I build decision-critical AI/ML systems — the kind where the model's output gates whether software ships, whether a vehicle is safe to deploy, or whether a supply chain holds.

Now

I lead ML and data science for virtual testing at Latitude AI, Ford's autonomous vehicle subsidiary. My team builds simulation and performance-prediction systems that gate every AV software release. Before Latitude, I worked on reinforcement learning for industrial automation at Microsoft, supply chain forecasting at Amazon, and production planning optimization at AMD.

Writing & Teaching

I wrote Mastering Reinforcement Learning with Python (Packt, 2020), an Amazon bestseller covering deep RL through real-world applications.
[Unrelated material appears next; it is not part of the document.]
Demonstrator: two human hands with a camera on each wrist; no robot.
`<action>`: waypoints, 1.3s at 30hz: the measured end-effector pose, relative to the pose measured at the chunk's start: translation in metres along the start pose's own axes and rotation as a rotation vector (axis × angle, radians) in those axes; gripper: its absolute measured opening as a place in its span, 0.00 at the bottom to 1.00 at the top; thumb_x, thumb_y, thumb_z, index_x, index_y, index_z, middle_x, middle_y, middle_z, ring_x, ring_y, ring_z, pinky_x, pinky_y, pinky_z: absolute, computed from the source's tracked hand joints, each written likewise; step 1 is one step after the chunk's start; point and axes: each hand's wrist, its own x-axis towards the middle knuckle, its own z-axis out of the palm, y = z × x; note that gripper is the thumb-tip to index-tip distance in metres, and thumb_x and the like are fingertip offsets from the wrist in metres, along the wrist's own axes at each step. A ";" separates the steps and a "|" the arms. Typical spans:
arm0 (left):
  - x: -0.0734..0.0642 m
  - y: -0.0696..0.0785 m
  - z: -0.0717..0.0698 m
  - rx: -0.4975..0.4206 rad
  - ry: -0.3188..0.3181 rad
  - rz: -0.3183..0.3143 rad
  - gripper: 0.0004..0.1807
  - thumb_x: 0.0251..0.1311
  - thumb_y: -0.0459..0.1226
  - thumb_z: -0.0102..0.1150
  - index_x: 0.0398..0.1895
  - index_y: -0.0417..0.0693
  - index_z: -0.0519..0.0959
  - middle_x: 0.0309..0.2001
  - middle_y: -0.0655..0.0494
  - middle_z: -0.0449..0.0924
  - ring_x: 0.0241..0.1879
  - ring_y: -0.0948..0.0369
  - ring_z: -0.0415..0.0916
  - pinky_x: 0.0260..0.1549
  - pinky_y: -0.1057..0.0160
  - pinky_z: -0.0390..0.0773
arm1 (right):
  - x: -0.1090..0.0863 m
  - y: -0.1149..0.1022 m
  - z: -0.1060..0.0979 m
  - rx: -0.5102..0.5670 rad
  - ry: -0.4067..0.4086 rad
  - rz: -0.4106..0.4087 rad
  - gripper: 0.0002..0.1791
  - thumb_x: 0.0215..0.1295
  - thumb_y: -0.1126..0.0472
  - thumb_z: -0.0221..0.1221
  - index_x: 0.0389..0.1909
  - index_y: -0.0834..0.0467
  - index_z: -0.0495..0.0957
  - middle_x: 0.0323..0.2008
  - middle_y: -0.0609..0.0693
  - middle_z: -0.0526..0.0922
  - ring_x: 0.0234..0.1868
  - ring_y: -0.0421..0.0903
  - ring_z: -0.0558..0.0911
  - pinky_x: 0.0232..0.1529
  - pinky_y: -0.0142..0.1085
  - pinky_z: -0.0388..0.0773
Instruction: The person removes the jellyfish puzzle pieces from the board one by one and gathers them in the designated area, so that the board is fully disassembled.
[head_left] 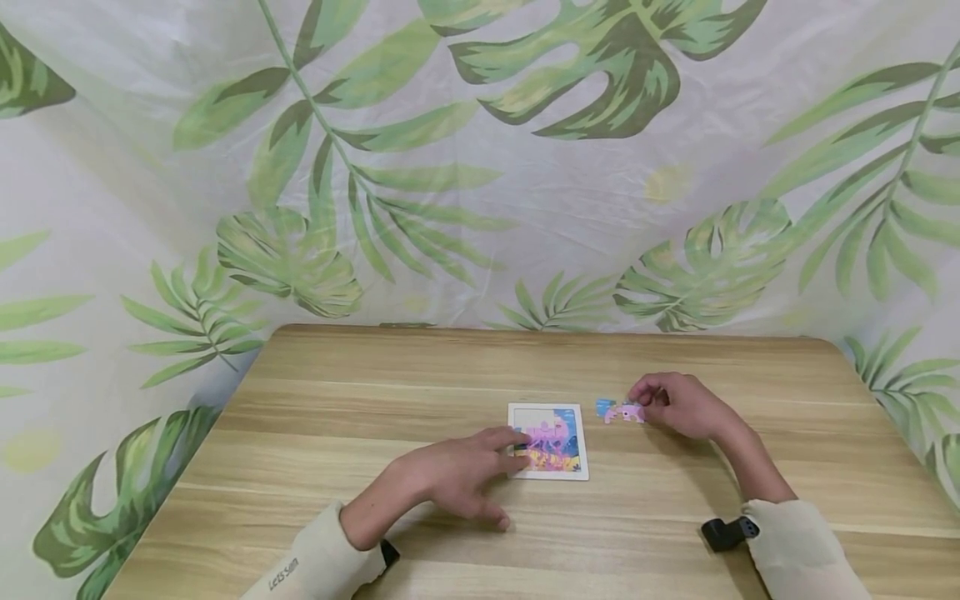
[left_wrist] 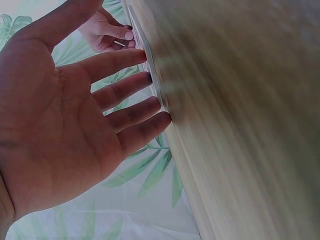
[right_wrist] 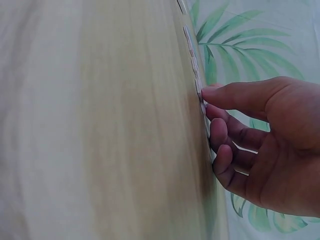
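A square jigsaw puzzle board (head_left: 549,476) with a white frame lies on the table, showing a pink jellyfish-like picture over a yellow bottom. Its upper left part shows a pale bare area. My left hand (head_left: 468,475) reaches over the board's left side, fingers spread and fairly straight, fingertips resting on it; the left wrist view shows this hand (left_wrist: 65,110) from the palm side. To the right of the board lie several loose blue and pink puzzle pieces (head_left: 606,407). My right hand (head_left: 686,406) pinches a piece at their right end between thumb and curled fingers (right_wrist: 220,131).
The wooden table (head_left: 360,375) has rounded far corners. Behind it hangs a pale cloth (head_left: 555,200) printed with green leaves. A black wrist device (head_left: 723,533) sits at the right sleeve, and part of another shows at the left.
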 end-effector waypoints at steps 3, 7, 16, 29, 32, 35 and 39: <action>0.000 0.001 0.000 0.005 0.005 0.000 0.43 0.65 0.56 0.72 0.81 0.53 0.71 0.85 0.56 0.57 0.85 0.55 0.55 0.80 0.54 0.66 | 0.000 -0.001 0.000 -0.004 0.002 0.005 0.08 0.68 0.69 0.66 0.46 0.60 0.85 0.38 0.50 0.85 0.38 0.43 0.78 0.38 0.32 0.76; 0.000 0.002 0.000 0.019 0.020 0.006 0.40 0.67 0.55 0.71 0.79 0.54 0.72 0.85 0.55 0.58 0.84 0.54 0.56 0.80 0.53 0.67 | 0.001 -0.003 0.002 -0.015 0.020 0.001 0.07 0.69 0.68 0.67 0.46 0.60 0.86 0.38 0.49 0.86 0.38 0.43 0.79 0.40 0.32 0.77; 0.004 0.008 -0.001 0.054 0.073 0.039 0.36 0.70 0.55 0.68 0.77 0.56 0.75 0.83 0.56 0.63 0.84 0.50 0.58 0.80 0.51 0.67 | 0.013 -0.020 0.012 0.026 -0.010 -0.054 0.08 0.71 0.64 0.67 0.47 0.61 0.86 0.39 0.49 0.88 0.40 0.42 0.81 0.41 0.32 0.79; 0.022 0.020 -0.002 0.084 0.041 0.058 0.35 0.72 0.57 0.65 0.77 0.54 0.75 0.85 0.56 0.59 0.85 0.53 0.56 0.80 0.54 0.67 | 0.029 -0.045 0.036 0.021 -0.045 -0.134 0.11 0.66 0.65 0.71 0.48 0.61 0.86 0.42 0.51 0.88 0.44 0.45 0.83 0.48 0.37 0.83; 0.024 0.022 -0.002 0.101 0.033 0.064 0.35 0.72 0.57 0.65 0.77 0.53 0.75 0.85 0.55 0.58 0.85 0.53 0.55 0.80 0.55 0.66 | 0.033 -0.050 0.040 -0.004 -0.048 -0.139 0.12 0.65 0.65 0.72 0.49 0.59 0.86 0.43 0.50 0.88 0.45 0.46 0.83 0.50 0.42 0.83; 0.025 0.023 -0.001 0.116 0.044 0.068 0.32 0.73 0.53 0.66 0.76 0.54 0.76 0.84 0.55 0.60 0.85 0.53 0.57 0.80 0.56 0.67 | 0.037 -0.057 0.044 -0.019 -0.045 -0.152 0.14 0.63 0.66 0.73 0.48 0.59 0.86 0.43 0.50 0.88 0.45 0.47 0.82 0.50 0.43 0.82; 0.026 0.021 -0.001 0.139 0.060 0.082 0.29 0.74 0.45 0.66 0.76 0.56 0.76 0.83 0.55 0.62 0.83 0.56 0.59 0.78 0.56 0.69 | 0.041 -0.063 0.051 -0.021 -0.061 -0.127 0.16 0.59 0.68 0.75 0.48 0.58 0.87 0.42 0.50 0.87 0.44 0.46 0.81 0.49 0.40 0.81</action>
I've taught statistics and operations research at UT Austin and Texas State, and I hold a Ph.D. and M.S. from Boston University and a B.S. from Bilkent University (full scholarship).

What I'm thinking about

We're at the beginning of a shift where AI stops being a tool you use and starts becoming infrastructure that adapts to you. Software that reshapes itself to how you work. Education that meets each learner where they are. Research that accelerates not by replacing scientists but by removing the friction between questions and answers. I think the most interesting work in AI right now isn't making models bigger — it's making systems that personalize intelligently, at every layer, for every user. That's the thread connecting my day job in AV simulation, rlbook.ai, and what I'll write about next.